### [What to do]
Give all of the data again exactly as written, omitting every image.

### [Data extract]

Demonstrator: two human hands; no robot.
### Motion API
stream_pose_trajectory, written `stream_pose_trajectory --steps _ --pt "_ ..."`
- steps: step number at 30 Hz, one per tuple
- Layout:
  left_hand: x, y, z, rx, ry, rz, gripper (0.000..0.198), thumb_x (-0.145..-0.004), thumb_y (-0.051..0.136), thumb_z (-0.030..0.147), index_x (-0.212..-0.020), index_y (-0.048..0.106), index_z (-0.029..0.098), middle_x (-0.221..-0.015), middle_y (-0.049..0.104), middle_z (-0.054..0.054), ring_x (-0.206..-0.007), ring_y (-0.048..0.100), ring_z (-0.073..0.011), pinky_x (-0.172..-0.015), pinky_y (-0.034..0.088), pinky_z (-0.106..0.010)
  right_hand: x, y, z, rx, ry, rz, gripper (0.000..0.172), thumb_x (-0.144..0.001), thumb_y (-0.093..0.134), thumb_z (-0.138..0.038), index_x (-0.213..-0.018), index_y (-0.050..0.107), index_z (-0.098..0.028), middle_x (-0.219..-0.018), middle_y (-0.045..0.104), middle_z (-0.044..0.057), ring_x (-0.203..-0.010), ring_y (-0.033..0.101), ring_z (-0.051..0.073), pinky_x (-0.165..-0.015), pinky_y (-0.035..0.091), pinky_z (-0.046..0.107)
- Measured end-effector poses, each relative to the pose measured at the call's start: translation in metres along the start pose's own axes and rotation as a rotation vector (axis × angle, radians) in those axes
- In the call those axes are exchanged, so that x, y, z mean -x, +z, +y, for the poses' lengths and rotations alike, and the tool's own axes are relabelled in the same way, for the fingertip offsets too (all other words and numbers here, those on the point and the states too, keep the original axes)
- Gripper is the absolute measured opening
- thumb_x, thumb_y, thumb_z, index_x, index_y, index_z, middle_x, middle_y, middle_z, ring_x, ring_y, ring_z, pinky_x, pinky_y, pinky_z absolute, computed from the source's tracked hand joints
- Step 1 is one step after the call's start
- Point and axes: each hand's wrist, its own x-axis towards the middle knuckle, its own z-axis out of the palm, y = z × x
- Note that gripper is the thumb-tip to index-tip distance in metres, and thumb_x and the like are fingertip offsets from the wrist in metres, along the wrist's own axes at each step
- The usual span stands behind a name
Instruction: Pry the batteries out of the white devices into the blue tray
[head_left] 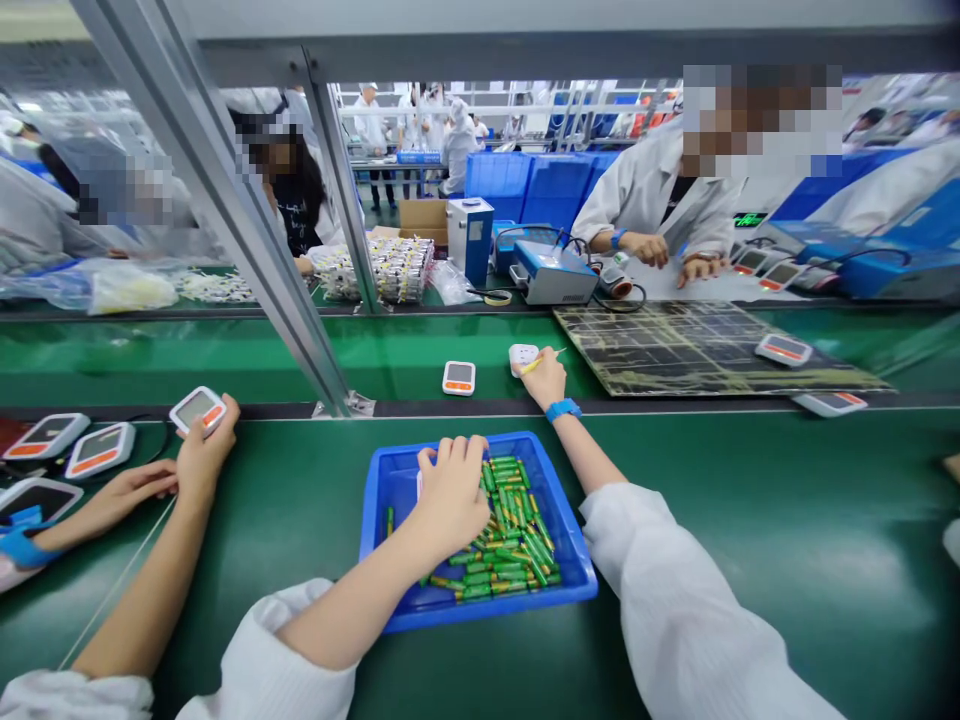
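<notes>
My left hand (454,495) is over a blue plastic bin (577,565), its fingers curled down around something mostly hidden; only a small white edge shows beside the thumb. Green batteries (517,550) with gold-coloured ends lie loose in the bin, mostly on its right side. My right hand (546,380), with a blue wristband, reaches past the bin to the green strip behind. Its fingers are closed on a thin yellow stick-like tool (531,366), right against a white device (523,356). Left of that hand lies another white device with a grey screen and orange buttons (459,378).
At left, a co-worker's hands (199,450) hold a similar device near several others (101,450). A metal post (247,230) slants down to the bench. A dark panel (675,345) lies at right. Across the line, another person works beside a blue box (555,272).
</notes>
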Motion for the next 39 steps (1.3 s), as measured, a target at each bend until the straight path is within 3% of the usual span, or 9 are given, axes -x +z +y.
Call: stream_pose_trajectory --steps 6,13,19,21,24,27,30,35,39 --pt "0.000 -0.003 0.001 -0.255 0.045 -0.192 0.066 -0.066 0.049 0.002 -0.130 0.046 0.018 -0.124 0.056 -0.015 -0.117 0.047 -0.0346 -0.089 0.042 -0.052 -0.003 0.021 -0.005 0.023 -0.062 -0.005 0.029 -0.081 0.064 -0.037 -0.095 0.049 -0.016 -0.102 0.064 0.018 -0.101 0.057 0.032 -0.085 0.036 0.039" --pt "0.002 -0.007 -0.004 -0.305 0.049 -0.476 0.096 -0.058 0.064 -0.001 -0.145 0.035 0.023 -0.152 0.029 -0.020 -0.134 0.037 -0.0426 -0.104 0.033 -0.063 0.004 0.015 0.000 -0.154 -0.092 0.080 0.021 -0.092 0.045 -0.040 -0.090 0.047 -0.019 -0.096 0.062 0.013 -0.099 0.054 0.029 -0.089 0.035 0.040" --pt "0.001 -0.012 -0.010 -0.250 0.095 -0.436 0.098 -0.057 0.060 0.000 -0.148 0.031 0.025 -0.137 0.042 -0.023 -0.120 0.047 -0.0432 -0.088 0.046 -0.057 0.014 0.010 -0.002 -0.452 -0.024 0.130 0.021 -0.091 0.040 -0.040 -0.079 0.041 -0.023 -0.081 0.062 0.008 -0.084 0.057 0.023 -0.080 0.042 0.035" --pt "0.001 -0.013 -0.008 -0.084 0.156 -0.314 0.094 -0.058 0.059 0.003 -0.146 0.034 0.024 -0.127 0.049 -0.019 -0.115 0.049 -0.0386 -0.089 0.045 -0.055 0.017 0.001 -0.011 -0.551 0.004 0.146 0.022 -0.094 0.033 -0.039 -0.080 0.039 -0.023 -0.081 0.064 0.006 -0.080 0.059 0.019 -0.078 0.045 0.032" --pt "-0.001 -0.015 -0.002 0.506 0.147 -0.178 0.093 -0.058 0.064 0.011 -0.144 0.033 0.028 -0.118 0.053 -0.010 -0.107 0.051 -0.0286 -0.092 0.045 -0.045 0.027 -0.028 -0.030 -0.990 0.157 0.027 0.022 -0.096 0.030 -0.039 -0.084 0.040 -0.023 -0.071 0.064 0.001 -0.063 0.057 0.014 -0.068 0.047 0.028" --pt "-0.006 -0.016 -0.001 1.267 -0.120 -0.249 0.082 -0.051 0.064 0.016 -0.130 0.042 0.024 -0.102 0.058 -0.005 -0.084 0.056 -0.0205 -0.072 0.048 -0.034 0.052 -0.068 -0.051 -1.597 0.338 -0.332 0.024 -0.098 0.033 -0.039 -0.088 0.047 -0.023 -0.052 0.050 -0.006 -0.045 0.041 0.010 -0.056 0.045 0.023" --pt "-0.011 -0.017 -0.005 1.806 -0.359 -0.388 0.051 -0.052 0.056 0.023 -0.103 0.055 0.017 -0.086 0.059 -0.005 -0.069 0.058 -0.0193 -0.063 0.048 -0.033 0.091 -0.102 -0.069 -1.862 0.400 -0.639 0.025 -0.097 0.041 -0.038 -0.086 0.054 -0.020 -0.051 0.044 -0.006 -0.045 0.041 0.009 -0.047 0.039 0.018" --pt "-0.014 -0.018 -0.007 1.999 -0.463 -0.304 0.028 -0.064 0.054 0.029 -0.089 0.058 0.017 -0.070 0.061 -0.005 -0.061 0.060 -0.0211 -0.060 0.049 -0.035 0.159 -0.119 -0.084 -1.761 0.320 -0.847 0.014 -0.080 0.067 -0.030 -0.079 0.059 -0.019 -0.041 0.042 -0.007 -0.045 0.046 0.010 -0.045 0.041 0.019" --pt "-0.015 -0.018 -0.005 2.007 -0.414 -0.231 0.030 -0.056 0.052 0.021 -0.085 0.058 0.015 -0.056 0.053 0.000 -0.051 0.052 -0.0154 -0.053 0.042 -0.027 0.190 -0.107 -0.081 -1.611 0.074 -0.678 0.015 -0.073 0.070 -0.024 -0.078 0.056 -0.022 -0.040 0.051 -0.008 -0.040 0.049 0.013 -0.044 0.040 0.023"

### [Answer to this exercise]
Demonstrator: two human hands; no robot.
### Motion API
stream_pose_trajectory, written `stream_pose_trajectory --steps _ --pt "_ ..."`
- steps: step number at 30 Hz, one per tuple
- Layout:
  left_hand: x, y, z, rx, ry, rz, gripper (0.000..0.198), thumb_x (-0.145..-0.004), thumb_y (-0.051..0.136), thumb_z (-0.030..0.147), index_x (-0.212..-0.020), index_y (-0.048..0.106), index_z (-0.029..0.098), middle_x (-0.221..-0.015), middle_y (-0.049..0.104), middle_z (-0.054..0.054), ring_x (-0.206..-0.007), ring_y (-0.048..0.100), ring_z (-0.073..0.011), pinky_x (-0.172..-0.015), pinky_y (-0.034..0.088), pinky_z (-0.106..0.010)
  right_hand: x, y, z, rx, ry, rz, gripper (0.000..0.172), thumb_x (-0.144..0.001), thumb_y (-0.093..0.134), thumb_z (-0.138..0.038), index_x (-0.213..-0.018), index_y (-0.050..0.107), index_z (-0.098..0.028), middle_x (-0.219..-0.018), middle_y (-0.045..0.104), middle_z (-0.044..0.057), ring_x (-0.203..-0.010), ring_y (-0.033..0.101), ring_z (-0.051..0.073), pinky_x (-0.165..-0.015), pinky_y (-0.035..0.091), pinky_z (-0.046..0.107)
- Measured end-effector poses, each relative to the pose measured at the call's start: translation in metres along the start pose's own axes and rotation as a rotation vector (axis × angle, radians) in those axes
- In the call those axes are exchanged, so that x, y, z mean -x, +z, +y, for the poses' lengths and rotations alike, and the tool's own axes are relabelled in the same way, for the fingertip offsets too (all other words and numbers here, those on the point and the states too, keep the original axes)
- Gripper is the absolute measured opening
- thumb_x, thumb_y, thumb_z, index_x, index_y, index_z, middle_x, middle_y, middle_z, ring_x, ring_y, ring_z, pinky_x, pinky_y, pinky_z absolute, computed from the source's tracked hand joints
- Step 1 is one step after the call's start
- Point and axes: each hand's wrist, its own x-axis towards the middle knuckle, its own z-axis out of the palm, y = z × x
- Note that gripper is the thumb-tip to index-tip distance in metres, and thumb_x and the like are fingertip offsets from the wrist in metres, along the wrist's own axes at each step
- The usual span stands behind a name
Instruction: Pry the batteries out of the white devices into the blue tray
[head_left] 
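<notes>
My left hand (454,495) is over a blue plastic bin (577,565), its fingers curled down around something mostly hidden; only a small white edge shows beside the thumb. Green batteries (517,550) with gold-coloured ends lie loose in the bin, mostly on its right side. My right hand (546,380), with a blue wristband, reaches past the bin to the green strip behind. Its fingers are closed on a thin yellow stick-like tool (531,366), right against a white device (523,356). Left of that hand lies another white device with a grey screen and orange buttons (459,378).
At left, a co-worker's hands (199,450) hold a similar device near several others (101,450). A metal post (247,230) slants down to the bench. A dark panel (675,345) lies at right. Across the line, another person works beside a blue box (555,272).
</notes>
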Motion for the next 39 steps (1.3 s), as measured, a target at each bend until the straight path is within 3% of the usual span, or 9 are given, axes -x +z +y.
Call: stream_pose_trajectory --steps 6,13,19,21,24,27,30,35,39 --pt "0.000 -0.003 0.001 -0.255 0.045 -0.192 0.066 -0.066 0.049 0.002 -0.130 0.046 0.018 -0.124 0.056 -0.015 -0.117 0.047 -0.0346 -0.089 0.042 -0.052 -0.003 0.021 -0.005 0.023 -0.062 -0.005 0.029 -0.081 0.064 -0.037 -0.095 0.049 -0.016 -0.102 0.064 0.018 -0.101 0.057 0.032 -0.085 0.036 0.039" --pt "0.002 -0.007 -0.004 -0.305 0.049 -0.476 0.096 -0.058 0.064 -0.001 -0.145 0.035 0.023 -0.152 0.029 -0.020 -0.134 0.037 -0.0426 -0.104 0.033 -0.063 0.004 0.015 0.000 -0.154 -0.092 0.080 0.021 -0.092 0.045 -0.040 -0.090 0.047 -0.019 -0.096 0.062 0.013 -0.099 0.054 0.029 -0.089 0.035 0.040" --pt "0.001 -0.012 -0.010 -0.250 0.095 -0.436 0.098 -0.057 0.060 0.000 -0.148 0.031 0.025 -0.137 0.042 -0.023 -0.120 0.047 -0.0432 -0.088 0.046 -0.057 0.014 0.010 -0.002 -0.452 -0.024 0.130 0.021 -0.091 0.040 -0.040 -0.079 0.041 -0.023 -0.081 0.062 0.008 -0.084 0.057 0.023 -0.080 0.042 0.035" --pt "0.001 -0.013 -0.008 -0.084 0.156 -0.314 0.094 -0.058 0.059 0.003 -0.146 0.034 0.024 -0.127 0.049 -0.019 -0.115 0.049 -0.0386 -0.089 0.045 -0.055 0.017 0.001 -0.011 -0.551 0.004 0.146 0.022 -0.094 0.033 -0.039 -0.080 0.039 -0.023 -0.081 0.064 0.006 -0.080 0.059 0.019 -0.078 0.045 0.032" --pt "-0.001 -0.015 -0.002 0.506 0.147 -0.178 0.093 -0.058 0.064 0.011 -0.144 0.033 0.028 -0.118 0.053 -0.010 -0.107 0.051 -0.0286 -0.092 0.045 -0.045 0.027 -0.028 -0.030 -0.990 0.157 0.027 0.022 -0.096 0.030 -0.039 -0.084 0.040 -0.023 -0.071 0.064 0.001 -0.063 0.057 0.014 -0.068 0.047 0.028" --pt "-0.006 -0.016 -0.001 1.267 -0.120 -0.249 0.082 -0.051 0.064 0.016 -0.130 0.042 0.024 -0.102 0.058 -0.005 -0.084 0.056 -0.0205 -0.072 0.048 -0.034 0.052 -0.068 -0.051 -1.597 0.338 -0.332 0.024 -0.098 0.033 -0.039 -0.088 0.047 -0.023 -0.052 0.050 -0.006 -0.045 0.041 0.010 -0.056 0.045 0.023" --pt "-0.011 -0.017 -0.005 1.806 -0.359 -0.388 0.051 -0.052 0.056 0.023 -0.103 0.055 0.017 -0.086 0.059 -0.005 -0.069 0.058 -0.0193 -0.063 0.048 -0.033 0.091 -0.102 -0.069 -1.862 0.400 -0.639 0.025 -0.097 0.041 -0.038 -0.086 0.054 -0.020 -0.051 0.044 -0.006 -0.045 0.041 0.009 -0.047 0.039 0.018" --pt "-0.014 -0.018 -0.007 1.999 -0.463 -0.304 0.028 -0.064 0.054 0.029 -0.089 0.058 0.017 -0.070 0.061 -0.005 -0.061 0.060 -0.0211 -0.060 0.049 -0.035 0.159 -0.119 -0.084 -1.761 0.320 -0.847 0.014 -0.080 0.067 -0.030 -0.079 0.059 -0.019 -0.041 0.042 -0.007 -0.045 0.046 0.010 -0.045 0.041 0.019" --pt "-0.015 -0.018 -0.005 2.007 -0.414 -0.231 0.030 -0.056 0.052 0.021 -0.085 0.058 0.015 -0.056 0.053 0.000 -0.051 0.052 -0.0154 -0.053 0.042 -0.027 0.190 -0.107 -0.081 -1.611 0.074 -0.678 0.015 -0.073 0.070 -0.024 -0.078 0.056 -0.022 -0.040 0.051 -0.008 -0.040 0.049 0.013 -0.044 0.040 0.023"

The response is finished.